Requirement –
Below, find the line containing "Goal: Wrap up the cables" and the line containing "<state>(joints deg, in"; reproduce exactly those two and every line between them, omitting pictures.

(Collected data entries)
===
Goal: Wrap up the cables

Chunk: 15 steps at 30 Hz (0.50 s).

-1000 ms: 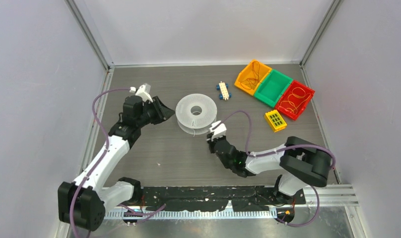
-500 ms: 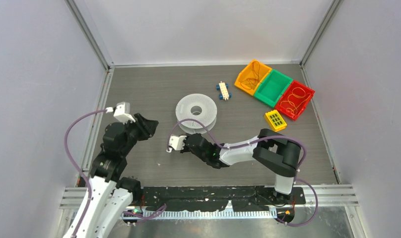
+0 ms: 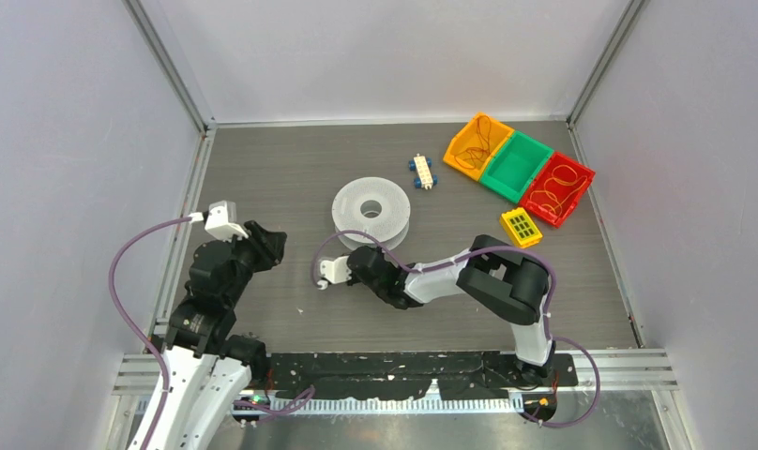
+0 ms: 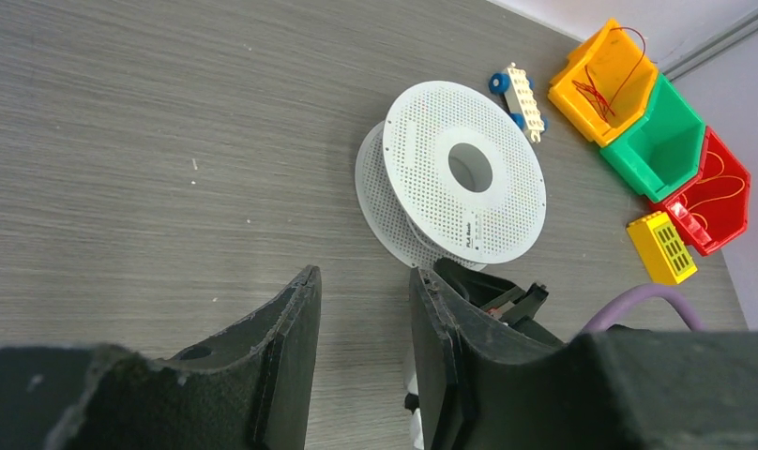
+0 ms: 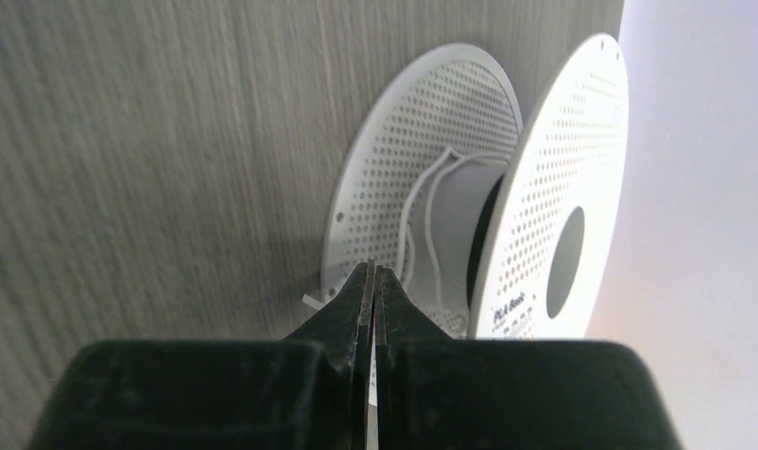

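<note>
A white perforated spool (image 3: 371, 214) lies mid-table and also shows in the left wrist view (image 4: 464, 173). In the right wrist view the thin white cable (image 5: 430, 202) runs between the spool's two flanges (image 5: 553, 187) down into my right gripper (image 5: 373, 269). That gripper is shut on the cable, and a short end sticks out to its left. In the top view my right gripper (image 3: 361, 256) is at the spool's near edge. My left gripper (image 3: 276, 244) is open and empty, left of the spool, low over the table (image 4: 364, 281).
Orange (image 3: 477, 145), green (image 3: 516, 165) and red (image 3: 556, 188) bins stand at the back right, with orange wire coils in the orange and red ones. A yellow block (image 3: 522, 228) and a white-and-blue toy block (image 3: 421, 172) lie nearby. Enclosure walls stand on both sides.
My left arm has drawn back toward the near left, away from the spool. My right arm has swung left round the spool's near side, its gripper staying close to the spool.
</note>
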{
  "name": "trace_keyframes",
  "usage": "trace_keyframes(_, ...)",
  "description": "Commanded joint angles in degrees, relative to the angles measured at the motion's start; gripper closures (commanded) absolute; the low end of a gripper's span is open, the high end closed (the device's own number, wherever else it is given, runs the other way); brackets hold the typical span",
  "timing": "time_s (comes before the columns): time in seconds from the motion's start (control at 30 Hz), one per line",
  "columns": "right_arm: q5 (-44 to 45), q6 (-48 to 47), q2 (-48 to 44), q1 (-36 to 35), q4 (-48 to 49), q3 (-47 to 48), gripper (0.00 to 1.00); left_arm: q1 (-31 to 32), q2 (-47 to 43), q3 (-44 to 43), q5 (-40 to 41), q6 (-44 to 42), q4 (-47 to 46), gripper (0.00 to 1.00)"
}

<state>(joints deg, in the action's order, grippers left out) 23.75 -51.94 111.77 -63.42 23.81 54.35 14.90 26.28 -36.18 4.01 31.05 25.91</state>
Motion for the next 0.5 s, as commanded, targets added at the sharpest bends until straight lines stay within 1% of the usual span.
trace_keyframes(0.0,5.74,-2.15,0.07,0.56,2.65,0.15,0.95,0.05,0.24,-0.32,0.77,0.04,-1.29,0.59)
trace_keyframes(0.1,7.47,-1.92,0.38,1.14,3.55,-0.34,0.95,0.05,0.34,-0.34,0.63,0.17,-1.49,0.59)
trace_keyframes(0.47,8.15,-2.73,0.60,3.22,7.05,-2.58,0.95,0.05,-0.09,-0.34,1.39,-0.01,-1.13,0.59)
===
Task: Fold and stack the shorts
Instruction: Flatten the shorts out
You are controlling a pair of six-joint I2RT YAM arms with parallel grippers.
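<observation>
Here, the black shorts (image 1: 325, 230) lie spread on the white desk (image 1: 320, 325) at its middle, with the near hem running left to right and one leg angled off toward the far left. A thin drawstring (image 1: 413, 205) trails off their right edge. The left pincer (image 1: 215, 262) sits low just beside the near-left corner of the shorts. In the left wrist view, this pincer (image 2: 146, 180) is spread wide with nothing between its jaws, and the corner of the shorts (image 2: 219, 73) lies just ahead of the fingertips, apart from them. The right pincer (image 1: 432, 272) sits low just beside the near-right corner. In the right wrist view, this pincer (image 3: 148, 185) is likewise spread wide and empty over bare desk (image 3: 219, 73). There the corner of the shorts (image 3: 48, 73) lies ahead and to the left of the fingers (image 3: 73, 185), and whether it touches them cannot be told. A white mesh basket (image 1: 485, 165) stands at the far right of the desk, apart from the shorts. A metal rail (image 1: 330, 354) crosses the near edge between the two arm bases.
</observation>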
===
Response to the exercise –
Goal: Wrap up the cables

Chunk: 15 steps at 30 Hz (0.50 s).

-1000 ms: 
-500 ms: 
+0 ms: 
+0 ms: 
+0 ms: 

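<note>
A white perforated spool (image 3: 371, 214) lies mid-table and also shows in the left wrist view (image 4: 464, 173). In the right wrist view the thin white cable (image 5: 430, 202) runs between the spool's two flanges (image 5: 553, 187) down into my right gripper (image 5: 373, 269). That gripper is shut on the cable, and a short end sticks out to its left. In the top view my right gripper (image 3: 361, 256) is at the spool's near edge. My left gripper (image 3: 276, 244) is open and empty, left of the spool, low over the table (image 4: 364, 281).
Orange (image 3: 477, 145), green (image 3: 516, 165) and red (image 3: 556, 188) bins stand at the back right, with orange wire coils in the orange and red ones. A yellow block (image 3: 522, 228) and a white-and-blue toy block (image 3: 421, 172) lie nearby. Enclosure walls stand on both sides.
My left arm has drawn back toward the near left, away from the spool. My right arm has swung left round the spool's near side, its gripper staying close to the spool.
</note>
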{
  "name": "trace_keyframes",
  "usage": "trace_keyframes(_, ...)",
  "description": "Commanded joint angles in degrees, relative to the angles measured at the motion's start; gripper closures (commanded) absolute; the low end of a gripper's span is open, the high end closed (the device's own number, wherever else it is given, runs the other way); brackets hold the typical span",
  "timing": "time_s (comes before the columns): time in seconds from the motion's start (control at 30 Hz), one per line",
  "columns": "right_arm: q5 (-44 to 45), q6 (-48 to 47), q2 (-48 to 44), q1 (-36 to 35), q4 (-48 to 49), q3 (-47 to 48), gripper (0.00 to 1.00); left_arm: q1 (-31 to 32), q2 (-47 to 43), q3 (-44 to 43), q5 (-40 to 41), q6 (-44 to 42), q4 (-47 to 46), gripper (0.00 to 1.00)"
}

<state>(joints deg, in the action's order, grippers left out) 23.75 -51.94 111.77 -63.42 23.81 54.35 14.90 26.28 -36.18 4.01 31.05 25.91</state>

This response is done.